**YOUR ASSIGNMENT:** Extract the listing below in full, unchanged.

**INPUT DATA:**
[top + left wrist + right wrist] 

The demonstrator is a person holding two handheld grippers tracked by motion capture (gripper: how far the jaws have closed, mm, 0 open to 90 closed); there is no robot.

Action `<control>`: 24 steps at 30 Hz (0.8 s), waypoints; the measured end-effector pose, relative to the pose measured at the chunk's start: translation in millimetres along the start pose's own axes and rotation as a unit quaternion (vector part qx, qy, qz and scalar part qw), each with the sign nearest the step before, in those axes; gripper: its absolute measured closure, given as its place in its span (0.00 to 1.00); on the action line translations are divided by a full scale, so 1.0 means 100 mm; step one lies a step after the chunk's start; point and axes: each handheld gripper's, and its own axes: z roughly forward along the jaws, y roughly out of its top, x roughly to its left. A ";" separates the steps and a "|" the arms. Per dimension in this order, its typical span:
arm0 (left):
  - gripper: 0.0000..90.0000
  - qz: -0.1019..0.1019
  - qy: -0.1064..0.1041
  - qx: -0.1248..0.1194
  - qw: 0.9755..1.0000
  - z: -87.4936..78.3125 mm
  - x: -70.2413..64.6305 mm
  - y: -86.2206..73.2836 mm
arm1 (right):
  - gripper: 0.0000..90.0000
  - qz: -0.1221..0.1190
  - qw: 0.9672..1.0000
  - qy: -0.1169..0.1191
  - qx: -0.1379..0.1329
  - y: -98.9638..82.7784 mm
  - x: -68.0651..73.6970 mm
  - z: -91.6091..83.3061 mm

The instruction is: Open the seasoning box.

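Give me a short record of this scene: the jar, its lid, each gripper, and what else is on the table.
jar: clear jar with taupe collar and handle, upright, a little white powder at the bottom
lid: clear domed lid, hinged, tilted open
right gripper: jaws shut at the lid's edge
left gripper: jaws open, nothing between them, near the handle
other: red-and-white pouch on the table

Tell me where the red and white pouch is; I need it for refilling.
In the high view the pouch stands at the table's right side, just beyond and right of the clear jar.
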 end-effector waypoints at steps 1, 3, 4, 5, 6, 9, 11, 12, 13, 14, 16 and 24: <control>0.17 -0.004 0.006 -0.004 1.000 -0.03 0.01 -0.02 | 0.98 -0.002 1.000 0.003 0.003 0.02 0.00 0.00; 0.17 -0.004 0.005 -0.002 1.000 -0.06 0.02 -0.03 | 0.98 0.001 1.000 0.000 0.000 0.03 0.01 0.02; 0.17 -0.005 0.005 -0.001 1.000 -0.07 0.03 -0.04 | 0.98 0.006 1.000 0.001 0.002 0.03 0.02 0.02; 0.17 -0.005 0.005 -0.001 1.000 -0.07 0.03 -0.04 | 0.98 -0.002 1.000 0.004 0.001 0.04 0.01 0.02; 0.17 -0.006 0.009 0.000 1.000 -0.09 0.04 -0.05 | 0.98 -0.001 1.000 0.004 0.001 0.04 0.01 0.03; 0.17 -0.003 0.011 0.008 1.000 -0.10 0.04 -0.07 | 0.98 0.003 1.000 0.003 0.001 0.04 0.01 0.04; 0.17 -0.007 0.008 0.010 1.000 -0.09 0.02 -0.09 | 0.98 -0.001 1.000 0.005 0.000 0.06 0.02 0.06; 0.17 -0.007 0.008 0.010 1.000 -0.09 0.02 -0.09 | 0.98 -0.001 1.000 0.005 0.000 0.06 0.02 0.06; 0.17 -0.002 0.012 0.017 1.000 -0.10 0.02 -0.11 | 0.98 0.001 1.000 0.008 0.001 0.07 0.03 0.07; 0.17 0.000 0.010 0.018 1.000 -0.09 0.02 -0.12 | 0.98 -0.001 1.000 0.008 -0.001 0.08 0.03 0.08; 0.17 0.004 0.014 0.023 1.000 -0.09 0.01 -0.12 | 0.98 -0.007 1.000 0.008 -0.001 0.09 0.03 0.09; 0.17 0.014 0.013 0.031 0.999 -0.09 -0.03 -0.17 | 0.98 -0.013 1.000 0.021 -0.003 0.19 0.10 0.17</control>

**SOLUTION:**
[top + left wrist + right wrist] 

The demonstrator is a person holding two handheld grippers tracked by motion capture (gripper: how far the jaws have closed, mm, 0 open to 90 closed); there is no robot.

Action `<control>`: 24 steps at 30 Hz (0.8 s), waypoints; the measured end-effector pose, relative to the pose measured at the chunk's start: translation in millimetres along the start pose's own axes and rotation as a unit quaternion (vector part qx, qy, qz and scalar part qw), each with the sign nearest the step before, in those axes; gripper: its absolute measured closure, given as its place in its span (0.00 to 1.00); on the action line translations are divided by a full scale, so 1.0 means 100 mm; step one lies a step after the chunk's start; point and axes: each handheld gripper's, and its own axes: z roughly forward along the jaws, y roughly out of its top, x roughly to its left. A ";" separates the steps and a "|" the arms. Per dimension in this order, its typical span:
arm0 (left):
  - gripper: 0.0000..90.0000
  - qz: -0.1019..0.1019
  - qy: -0.1064..0.1041
  - qx: -0.1248..0.1194
  - qw: 0.9755..1.0000
  - z: -87.4936..78.3125 mm
  - x: -70.2413..64.6305 mm
  - y: -86.2206..73.2836 mm
arm1 (right):
  - gripper: 0.0000..90.0000
  - qz: -0.1221..0.1190
  - qw: 0.9672..1.0000
  - qy: -0.1169..0.1191
  - qx: -0.1379..0.1329
  - y: -98.9638..82.7784 mm
  - x: -68.0651..73.6970 mm
  - z: -91.6091..83.3061 mm

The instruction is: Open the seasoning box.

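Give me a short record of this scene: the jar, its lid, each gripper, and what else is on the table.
jar: clear jar with taupe collar and handle, upright, a little white powder at the bottom
lid: clear domed lid, hinged, tilted open
right gripper: jaws shut at the lid's edge
left gripper: jaws open, nothing between them, near the handle
other: red-and-white pouch on the table

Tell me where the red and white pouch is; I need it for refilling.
In the high view the pouch stands at the table's right side, just beyond and right of the clear jar.
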 end-effector waypoints at steps 1, 3, 4, 5, 6, 9, 11, 12, 13, 14, 16 and 24: <control>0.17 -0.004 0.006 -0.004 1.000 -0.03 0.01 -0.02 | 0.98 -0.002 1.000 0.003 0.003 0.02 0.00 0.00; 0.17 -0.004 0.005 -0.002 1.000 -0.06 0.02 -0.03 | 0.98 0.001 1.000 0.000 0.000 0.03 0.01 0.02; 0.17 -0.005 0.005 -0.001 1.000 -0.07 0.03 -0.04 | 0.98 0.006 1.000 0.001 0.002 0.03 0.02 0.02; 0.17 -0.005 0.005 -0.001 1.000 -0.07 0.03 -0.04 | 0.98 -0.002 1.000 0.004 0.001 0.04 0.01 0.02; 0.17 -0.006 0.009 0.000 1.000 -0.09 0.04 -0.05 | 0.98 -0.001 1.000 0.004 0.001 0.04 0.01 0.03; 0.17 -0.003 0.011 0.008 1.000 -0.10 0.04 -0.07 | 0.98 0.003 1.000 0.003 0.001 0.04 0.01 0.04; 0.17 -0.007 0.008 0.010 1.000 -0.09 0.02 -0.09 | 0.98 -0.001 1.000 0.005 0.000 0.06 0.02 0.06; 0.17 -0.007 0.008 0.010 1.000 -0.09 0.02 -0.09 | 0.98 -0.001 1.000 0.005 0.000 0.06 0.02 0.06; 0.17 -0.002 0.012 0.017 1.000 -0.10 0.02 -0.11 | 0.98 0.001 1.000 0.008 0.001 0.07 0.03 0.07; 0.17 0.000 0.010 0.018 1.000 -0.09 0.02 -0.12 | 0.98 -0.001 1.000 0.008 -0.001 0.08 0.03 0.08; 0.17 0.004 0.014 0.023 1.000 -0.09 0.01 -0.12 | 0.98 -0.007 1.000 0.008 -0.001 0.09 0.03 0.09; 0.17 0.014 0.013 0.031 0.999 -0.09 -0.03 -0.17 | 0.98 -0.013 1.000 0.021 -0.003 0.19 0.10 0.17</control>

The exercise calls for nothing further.